WORK ORDER: Could you print the stretch of lines below from the one with "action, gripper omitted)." through the one with "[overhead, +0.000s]", exactly as they stand and without any pictures?

Data entries:
++++++++

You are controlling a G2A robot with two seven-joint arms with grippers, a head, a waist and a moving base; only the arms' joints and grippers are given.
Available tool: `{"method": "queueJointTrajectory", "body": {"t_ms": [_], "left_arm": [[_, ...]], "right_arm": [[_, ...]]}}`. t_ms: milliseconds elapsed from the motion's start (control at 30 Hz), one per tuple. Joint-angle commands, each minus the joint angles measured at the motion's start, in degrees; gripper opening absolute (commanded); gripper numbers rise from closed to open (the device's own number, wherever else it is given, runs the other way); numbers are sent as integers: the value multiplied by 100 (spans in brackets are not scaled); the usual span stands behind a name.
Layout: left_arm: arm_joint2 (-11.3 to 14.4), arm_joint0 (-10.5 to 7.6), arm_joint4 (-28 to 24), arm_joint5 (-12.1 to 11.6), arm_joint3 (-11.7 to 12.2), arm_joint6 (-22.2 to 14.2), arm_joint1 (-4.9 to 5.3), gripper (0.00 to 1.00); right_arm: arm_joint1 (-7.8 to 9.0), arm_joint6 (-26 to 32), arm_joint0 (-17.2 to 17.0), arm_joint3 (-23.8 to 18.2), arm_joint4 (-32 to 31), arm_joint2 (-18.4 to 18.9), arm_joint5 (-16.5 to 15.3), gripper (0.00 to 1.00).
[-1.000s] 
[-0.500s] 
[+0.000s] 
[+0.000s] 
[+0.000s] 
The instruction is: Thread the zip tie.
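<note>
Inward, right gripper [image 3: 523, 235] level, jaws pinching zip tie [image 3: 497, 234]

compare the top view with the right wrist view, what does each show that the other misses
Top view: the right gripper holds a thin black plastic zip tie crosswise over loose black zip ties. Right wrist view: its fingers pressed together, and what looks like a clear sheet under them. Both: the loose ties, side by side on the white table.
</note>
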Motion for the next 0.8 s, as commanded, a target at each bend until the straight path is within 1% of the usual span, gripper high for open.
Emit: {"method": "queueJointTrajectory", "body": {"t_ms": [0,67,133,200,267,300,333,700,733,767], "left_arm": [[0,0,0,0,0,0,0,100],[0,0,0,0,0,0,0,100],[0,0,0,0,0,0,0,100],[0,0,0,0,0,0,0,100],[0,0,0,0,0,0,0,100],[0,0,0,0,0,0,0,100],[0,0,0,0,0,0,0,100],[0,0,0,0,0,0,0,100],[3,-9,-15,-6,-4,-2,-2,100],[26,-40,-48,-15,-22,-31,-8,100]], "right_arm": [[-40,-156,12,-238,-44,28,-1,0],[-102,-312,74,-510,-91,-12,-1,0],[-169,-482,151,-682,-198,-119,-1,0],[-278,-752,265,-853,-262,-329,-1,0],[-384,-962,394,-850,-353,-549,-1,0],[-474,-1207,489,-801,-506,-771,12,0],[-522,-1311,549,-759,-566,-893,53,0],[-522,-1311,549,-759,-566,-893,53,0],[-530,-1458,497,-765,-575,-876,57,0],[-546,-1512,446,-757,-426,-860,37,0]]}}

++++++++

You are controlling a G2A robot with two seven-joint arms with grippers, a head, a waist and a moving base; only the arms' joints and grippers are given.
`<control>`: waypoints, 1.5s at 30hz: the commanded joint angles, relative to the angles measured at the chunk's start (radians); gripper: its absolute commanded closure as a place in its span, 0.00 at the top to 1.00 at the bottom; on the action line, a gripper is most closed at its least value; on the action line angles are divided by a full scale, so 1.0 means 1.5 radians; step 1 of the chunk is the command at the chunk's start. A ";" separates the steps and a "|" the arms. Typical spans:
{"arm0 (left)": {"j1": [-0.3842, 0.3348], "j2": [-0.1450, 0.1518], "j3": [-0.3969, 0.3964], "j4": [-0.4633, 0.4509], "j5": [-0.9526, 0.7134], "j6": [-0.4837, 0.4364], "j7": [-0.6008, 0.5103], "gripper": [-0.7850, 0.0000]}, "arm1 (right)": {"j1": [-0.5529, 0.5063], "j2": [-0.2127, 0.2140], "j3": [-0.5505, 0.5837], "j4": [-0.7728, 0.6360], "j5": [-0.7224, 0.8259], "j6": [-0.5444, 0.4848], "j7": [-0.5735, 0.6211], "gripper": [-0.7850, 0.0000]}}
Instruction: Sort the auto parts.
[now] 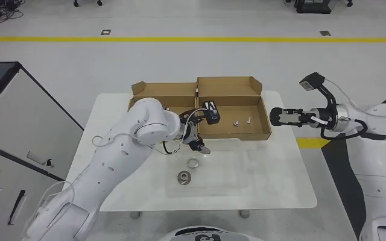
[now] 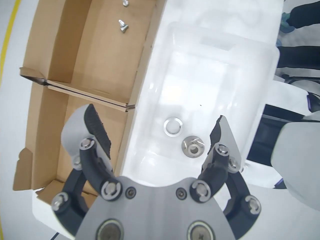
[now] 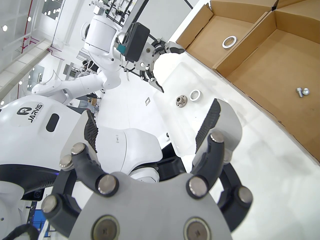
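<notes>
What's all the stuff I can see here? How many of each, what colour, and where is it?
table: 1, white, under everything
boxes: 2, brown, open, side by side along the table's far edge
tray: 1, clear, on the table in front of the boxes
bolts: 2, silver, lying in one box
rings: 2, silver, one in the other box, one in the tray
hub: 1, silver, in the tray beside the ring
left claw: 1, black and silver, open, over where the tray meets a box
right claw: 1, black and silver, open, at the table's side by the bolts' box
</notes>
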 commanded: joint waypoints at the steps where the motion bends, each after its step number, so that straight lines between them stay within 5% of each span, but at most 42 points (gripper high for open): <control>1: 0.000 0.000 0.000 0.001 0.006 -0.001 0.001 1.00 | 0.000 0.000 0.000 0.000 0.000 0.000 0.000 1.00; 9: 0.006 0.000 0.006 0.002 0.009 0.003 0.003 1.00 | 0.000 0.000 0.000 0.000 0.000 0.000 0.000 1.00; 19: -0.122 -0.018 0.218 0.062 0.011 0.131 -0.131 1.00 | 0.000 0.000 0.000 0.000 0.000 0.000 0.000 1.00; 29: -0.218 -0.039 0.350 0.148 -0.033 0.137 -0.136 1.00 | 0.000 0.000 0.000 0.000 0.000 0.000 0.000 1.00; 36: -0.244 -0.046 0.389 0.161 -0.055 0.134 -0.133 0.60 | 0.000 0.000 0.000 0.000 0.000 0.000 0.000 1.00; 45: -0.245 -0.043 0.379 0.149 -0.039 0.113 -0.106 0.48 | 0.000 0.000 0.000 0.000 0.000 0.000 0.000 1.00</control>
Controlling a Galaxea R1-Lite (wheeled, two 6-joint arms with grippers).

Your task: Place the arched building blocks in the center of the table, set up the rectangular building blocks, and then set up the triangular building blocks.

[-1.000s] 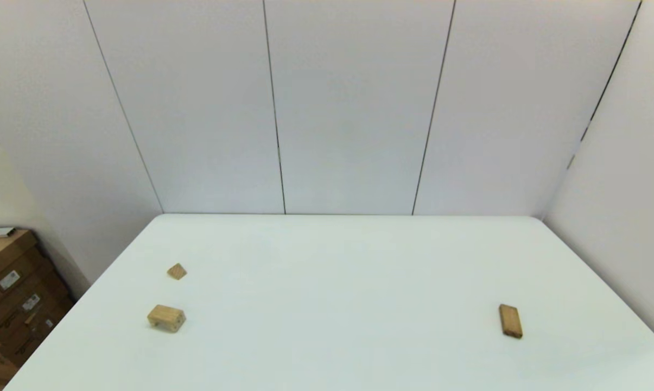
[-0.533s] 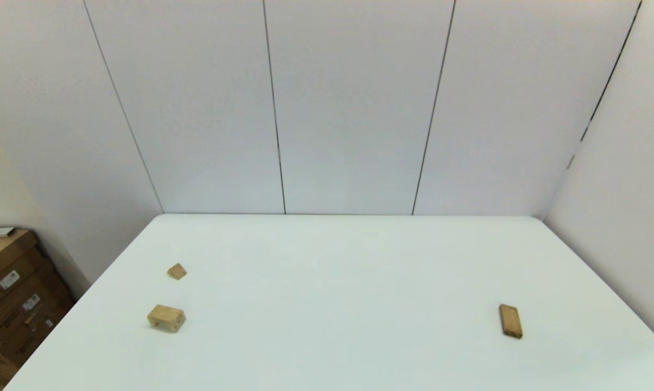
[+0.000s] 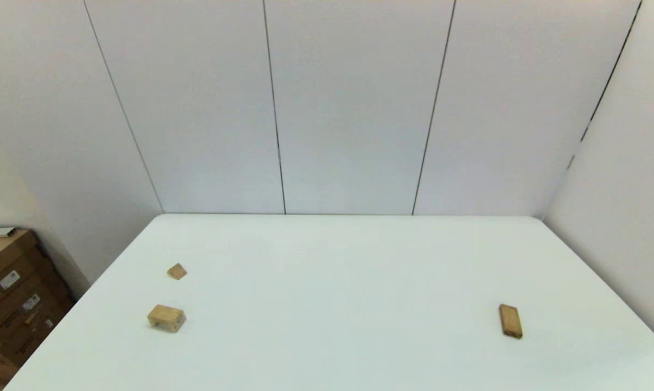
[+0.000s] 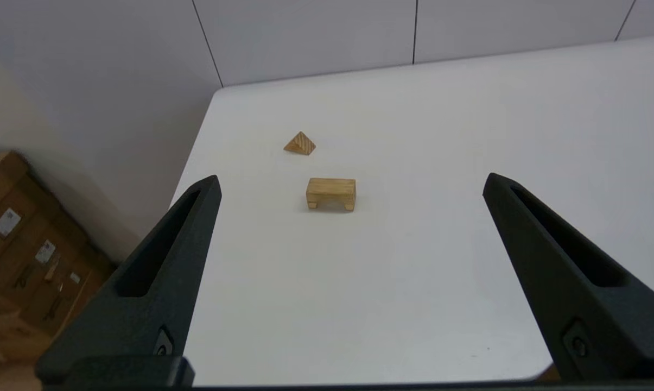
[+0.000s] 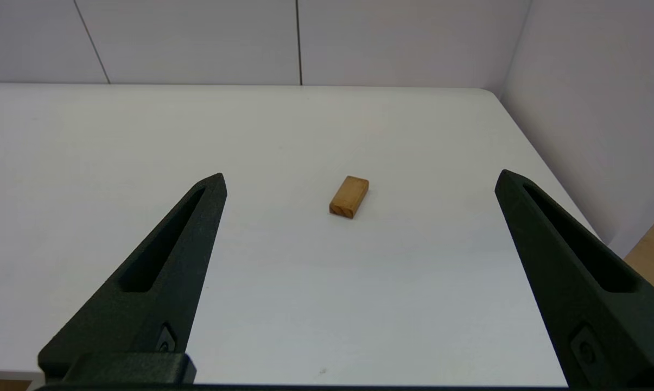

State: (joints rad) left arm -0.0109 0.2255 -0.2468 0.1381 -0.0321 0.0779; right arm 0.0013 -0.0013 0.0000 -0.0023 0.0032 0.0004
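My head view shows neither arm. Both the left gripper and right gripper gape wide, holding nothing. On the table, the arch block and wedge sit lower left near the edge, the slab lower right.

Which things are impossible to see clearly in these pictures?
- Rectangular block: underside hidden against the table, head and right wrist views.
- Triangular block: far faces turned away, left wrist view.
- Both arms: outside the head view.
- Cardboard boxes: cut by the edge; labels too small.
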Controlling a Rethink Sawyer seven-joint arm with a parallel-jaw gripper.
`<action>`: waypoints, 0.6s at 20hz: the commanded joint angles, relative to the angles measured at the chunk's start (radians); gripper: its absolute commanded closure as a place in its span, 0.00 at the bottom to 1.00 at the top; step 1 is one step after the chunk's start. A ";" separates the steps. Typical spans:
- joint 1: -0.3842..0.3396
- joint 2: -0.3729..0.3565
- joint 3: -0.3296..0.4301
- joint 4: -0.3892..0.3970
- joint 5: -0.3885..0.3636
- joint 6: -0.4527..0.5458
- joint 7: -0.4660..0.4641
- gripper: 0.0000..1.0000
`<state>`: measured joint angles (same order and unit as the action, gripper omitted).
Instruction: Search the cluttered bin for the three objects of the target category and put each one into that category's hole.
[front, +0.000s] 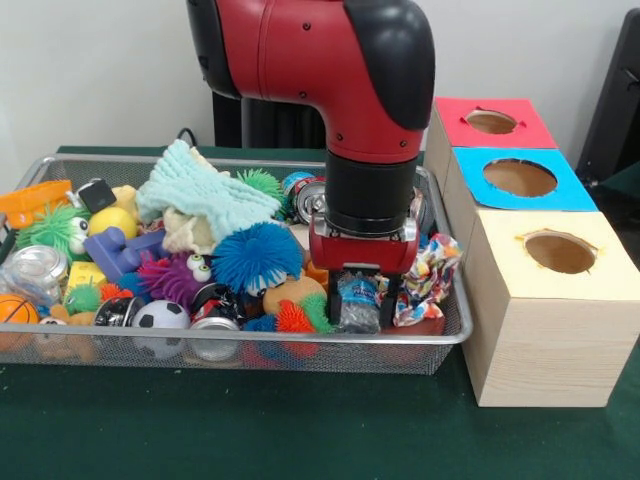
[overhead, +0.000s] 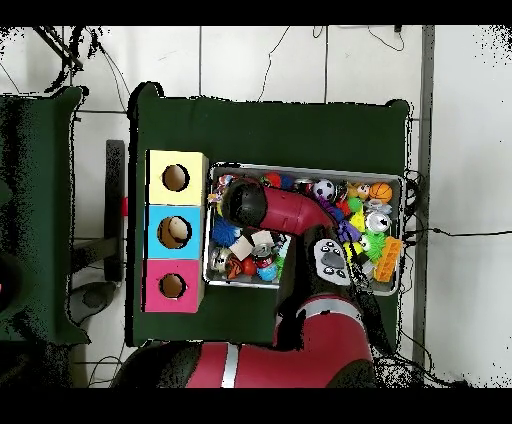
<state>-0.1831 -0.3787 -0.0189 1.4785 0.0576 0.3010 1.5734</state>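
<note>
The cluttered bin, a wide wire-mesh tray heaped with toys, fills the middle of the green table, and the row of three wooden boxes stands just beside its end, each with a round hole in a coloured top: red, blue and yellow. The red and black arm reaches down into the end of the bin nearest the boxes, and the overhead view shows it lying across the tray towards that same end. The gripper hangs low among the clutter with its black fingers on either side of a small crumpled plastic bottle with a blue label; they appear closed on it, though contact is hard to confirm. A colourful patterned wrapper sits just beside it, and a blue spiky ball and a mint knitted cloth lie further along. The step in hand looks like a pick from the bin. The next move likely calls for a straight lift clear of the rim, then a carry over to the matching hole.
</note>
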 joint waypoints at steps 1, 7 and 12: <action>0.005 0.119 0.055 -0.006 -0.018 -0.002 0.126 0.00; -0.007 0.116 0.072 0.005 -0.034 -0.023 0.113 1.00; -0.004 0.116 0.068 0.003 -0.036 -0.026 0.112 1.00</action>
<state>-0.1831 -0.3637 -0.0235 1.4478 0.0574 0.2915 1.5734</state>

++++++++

OUTPUT OF THE TASK:
`<state>`: measured joint angles (same order and unit as the action, gripper omitted).
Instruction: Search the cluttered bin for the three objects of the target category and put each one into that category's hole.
[front, +0.000s] 
[overhead, +0.000s] 

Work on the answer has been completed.